What to produce:
No pictures belong in the copy. Retype exactly, and only, the stretch of lines below from the one with "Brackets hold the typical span" through the one with "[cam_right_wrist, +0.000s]".

Dataset content:
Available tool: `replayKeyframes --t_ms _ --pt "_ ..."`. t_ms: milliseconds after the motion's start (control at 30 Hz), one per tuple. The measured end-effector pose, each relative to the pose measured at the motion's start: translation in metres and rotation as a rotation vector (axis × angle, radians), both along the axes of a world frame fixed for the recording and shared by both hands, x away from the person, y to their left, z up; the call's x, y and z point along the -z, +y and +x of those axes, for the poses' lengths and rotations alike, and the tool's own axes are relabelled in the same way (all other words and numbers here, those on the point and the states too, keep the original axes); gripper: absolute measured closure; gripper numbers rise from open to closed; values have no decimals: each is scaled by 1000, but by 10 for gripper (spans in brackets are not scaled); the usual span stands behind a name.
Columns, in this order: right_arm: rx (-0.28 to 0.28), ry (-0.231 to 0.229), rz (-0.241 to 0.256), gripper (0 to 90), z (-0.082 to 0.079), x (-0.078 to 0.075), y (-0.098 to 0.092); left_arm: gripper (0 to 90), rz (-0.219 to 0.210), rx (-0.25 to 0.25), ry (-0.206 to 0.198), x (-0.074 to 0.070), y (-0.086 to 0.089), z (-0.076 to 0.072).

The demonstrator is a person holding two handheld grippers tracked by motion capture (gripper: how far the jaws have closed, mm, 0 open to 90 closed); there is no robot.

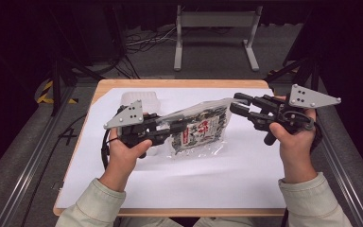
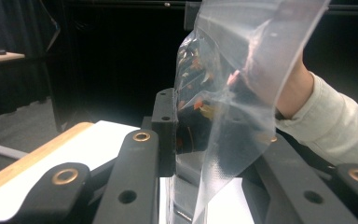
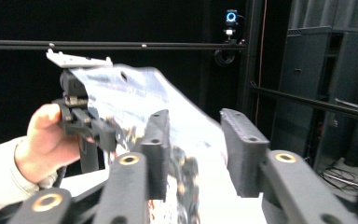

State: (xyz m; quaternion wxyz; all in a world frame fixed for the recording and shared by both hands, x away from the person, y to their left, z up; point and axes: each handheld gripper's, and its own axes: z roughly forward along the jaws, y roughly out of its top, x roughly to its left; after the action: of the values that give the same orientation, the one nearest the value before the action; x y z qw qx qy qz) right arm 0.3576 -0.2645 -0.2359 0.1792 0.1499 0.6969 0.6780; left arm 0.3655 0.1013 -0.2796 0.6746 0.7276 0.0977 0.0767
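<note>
One end of snack bag (image 1: 199, 128) pinched in closed left gripper (image 1: 177, 126), held tilted above white paper (image 1: 246, 175). Right gripper (image 1: 236, 105) spread open at clear top edge, nothing clamped. Judged halfway: second grasp left.

The place looks like a lab or recording studio set up for capturing handwork. A small wooden table (image 1: 179, 84) covered with a white sheet (image 1: 246, 175) stands on grey carpet, ringed by black curtains (image 3: 121, 23) that shut out the rest of the room. Metal rails (image 1: 23, 175) run along the floor on both sides, and loose cables (image 1: 144, 40) lie behind the table near a white metal stand (image 1: 215, 21). A small camera with a glowing blue ring (image 3: 231, 17) sits on a dark frame, beside black equipment cabinets (image 3: 331, 93).
</note>
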Motion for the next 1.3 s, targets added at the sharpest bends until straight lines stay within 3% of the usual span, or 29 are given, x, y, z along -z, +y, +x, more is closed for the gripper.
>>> replayKeyframes --t_ms 167,267,467,767,1300 --pt "44 -21 -15 559 -2 1 -4 730 20 -22 -6 -10 2 5" --pt "91 -31 -17 495 -2 1 -8 730 9 -37 -5 -14 6 9" --pt "123 -16 -24 458 -1 5 -17 730 -19 -89 0 -22 19 17" --pt "149 14 -5 464 1 15 -23 730 8 -191 -8 -32 32 30" --pt "193 33 1 481 1 29 -37 730 -18 -314 19 -37 70 47"
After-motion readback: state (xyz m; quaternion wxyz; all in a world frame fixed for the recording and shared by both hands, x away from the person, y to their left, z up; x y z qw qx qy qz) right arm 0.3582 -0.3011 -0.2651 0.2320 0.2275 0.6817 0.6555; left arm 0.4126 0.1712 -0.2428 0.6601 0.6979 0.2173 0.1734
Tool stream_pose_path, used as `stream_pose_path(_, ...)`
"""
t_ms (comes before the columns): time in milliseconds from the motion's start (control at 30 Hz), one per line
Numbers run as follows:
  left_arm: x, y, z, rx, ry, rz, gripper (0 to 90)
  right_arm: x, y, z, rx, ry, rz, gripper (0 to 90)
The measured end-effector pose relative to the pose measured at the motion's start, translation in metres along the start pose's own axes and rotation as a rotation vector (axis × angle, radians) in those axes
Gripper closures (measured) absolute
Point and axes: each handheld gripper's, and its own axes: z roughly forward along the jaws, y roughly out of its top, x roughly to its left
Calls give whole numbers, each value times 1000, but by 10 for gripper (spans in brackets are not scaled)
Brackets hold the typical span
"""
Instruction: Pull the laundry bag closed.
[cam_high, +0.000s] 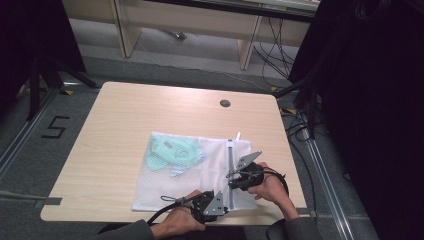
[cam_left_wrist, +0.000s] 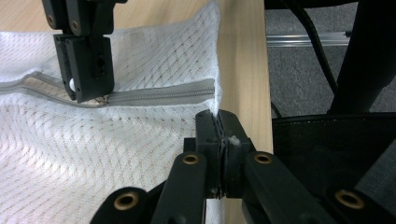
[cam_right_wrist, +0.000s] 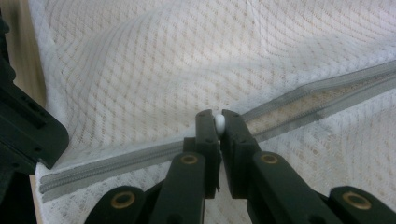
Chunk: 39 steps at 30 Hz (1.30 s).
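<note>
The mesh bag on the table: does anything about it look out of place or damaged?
Nothing looks damaged. The white mesh bag lies flat on the table, with pale green cloth inside. Its grey zipper is part open beyond the white pull that the right claw pinches. The left claw clamps the bag's corner at the table edge.

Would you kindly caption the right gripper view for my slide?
Right gripper pinching the white zipper pull on a white mesh laundry bag.

high view sits up above the near edge, looking forward and down over the whole table. both gripper views ride super close, low over the white mesh bag - they share its grey zipper near the corner.
</note>
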Motion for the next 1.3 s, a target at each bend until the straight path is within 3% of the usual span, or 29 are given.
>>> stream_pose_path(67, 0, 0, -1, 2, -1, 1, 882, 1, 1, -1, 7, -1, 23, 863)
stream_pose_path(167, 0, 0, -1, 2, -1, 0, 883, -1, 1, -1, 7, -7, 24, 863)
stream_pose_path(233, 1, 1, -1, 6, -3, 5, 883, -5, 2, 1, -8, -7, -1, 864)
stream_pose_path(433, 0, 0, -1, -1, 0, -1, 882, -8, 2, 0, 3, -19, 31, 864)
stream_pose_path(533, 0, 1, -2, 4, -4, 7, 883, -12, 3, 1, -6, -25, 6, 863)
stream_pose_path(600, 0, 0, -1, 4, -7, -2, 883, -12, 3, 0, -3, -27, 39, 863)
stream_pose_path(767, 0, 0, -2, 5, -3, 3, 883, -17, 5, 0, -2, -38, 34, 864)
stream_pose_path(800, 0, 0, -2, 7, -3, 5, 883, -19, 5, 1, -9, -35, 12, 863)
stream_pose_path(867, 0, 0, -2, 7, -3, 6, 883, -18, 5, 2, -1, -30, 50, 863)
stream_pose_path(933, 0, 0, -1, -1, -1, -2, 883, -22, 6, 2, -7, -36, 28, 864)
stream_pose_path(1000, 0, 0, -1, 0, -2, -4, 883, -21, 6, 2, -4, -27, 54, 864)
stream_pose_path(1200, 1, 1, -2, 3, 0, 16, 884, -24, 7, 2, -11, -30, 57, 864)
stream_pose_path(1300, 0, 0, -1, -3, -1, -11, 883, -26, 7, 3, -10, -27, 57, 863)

Expected answer:
Brackets hold the typical span
"""
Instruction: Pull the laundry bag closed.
[cam_high, +0.000s] 
[cam_left_wrist, +0.000s] 
[cam_right_wrist, +0.000s] 

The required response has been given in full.